Sure, the local police department is informed about one possessing a C&R 03 FFL, but no action is required on their part and it likely just disappears into some file somewhere or gets thrown out. The state also knows one has a Certificate of Eligibility, but so long as one orders ammo for delivery, they don’t get any information about individual purchases.
Unfortunately, even those with CoEs are required to do the full background check and registration when buying ammo at retail dealers.
These laws are a huge hassle and, while I loathe the fact that a C&R 03 FFL and CoE are required to bypass the absurd background check and state registration of ammo purchases (which ended up costing the state $25 million to start, plus unspecified ongoing costs — hooray bureaucracy!), the fact that one can bypass those absurd requirements with relatively minimal hassle and cost is at least some relief. In addition, one can personally import ammo from other states (e.g., in the trunk of a car) if one has a C&R 03 FFL and CoE.

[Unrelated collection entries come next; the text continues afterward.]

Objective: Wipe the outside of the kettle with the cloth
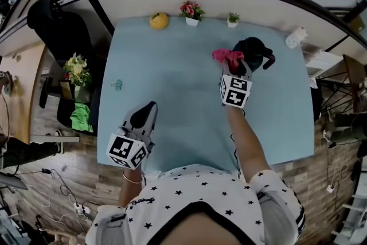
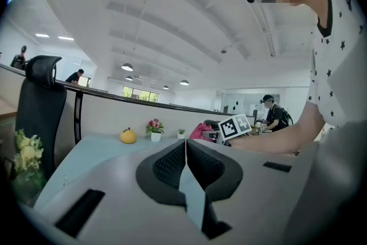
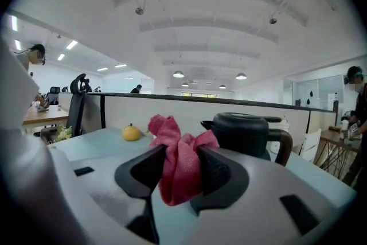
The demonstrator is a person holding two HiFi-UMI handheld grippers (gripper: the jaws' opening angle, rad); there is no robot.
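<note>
A black kettle [image 1: 254, 52] stands on the pale blue table [image 1: 172, 83] at the back right; in the right gripper view the kettle [image 3: 243, 133] shows just beyond the jaws, its handle to the right. My right gripper [image 1: 231, 69] is shut on a pink cloth [image 1: 227, 56], held beside the kettle's left flank. The bunched cloth [image 3: 179, 166] sticks out between the jaws. My left gripper [image 1: 143, 117] is shut with nothing in it, near the table's front left; the left gripper [image 2: 186, 166] has its pads pressed together.
Along the back edge stand an orange fruit [image 1: 159, 20], a potted pink flower [image 1: 191, 12] and a small green plant [image 1: 232, 19]. A small clip [image 1: 117, 85] lies at the left. A white object [image 1: 295, 37] sits at the back right corner. A black chair [image 1: 54, 23] stands at the left.
</note>
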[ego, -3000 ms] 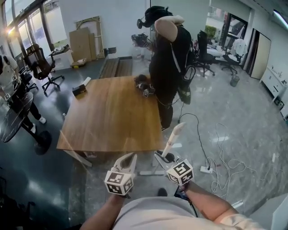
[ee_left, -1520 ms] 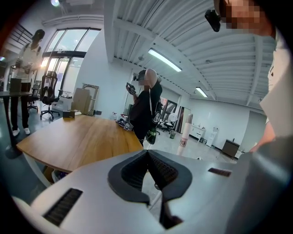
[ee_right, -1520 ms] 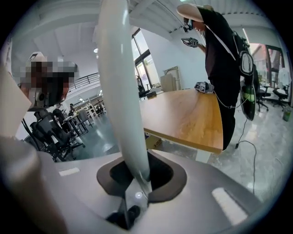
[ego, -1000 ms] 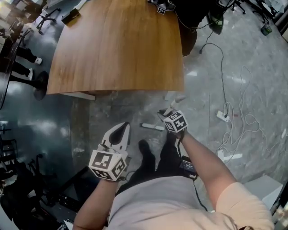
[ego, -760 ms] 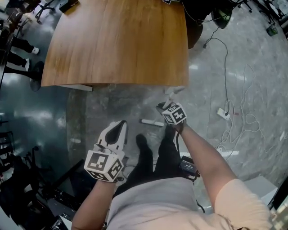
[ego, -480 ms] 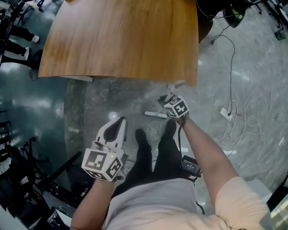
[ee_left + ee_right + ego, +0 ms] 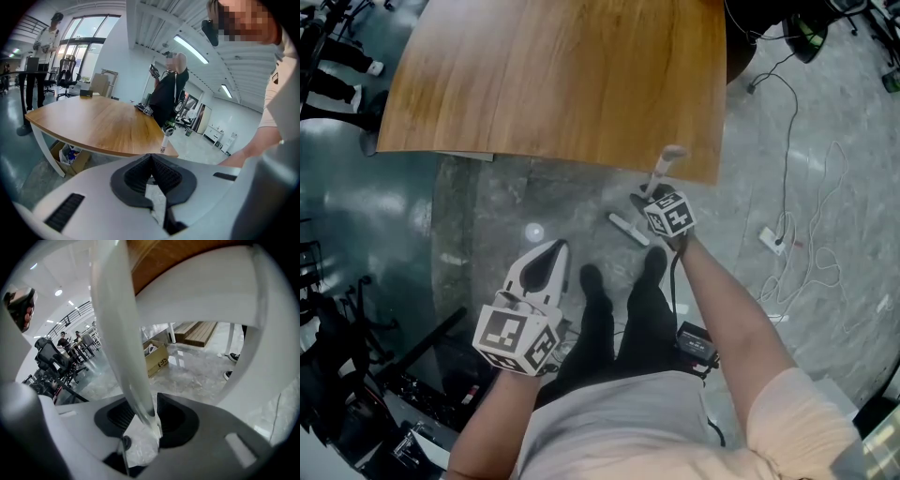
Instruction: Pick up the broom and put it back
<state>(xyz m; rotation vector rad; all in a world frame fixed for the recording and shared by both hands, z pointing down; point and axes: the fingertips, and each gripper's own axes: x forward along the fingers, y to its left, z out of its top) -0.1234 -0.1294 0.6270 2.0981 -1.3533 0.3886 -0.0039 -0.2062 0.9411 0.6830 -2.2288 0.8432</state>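
The wooden table [image 7: 553, 84] was cut off at its far side, with open grey floor [image 7: 487, 206] below its near edge. The broom [image 7: 664, 169] stood by that edge, its lower end hidden behind the right gripper [image 7: 651, 194], whose jaws were opening around the handle. The left gripper [image 7: 551, 251] hung closed and empty.

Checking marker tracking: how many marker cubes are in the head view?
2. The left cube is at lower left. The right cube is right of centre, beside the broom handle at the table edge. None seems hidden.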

I already planned on getting a C&R 03 FFL, as I had before I left the country, and getting a CoE means the state gets even less information about me than if I didn’t have one, so that’s not too bad as far as California goes.
2 thoughts on “Some good news about California ammo laws”
You mentioned that you like your privacy. Having a 03FFL and COE makes your home into a place of business into which the state may enter. No thanks, I’ll pass.
This is not true. The ATF is entitled to review the bound book and relevant records of a C&R FFL holder, as they are with any FFL, but merely having a C&R FFL doesn’t turn your home into a place of business. If they want to talk to you, they’ll set up an appointment and you can either have them enter your house or you can meet at a local ATF field office. Unless they have a warrant to enter your house, merely having a C&R FFL does not grant them permission to enter your house.
Similarly, I can find nothing in the law or regulations about mere possession of a COE making one’s home into a place of business. It’s true that California law requires that those in the firearms business must have a COE, but there’s nothing I can find that says that those with a COE must be in the firearms business, or that the address listed on the COE becomes a place of business into which the state can enter at any time.
That said, I’m not a lawyer, but the whole “C&R FFL = business = no privacy” thing has been an incorrect rumor since long before I started blogging.
As I’ve said earlier, I don’t like the whole concept of permits, licensing, COEs, etc., but the alternative — specifically needing to be background checked and registered with the state whenever buying ammo at retail establishments while also being prohibited from ordering ammo mail-order — is far worse in my view. With a C&R FFL and COE, my privacy is enhanced. Sure, the ATF can request my bound book (but this happens only extremely rarely, if ever), and the state knows I have a COE, but they don’t know what ammo I purchase, in what calibers, or how often. That’s a big improvement over the current California situation.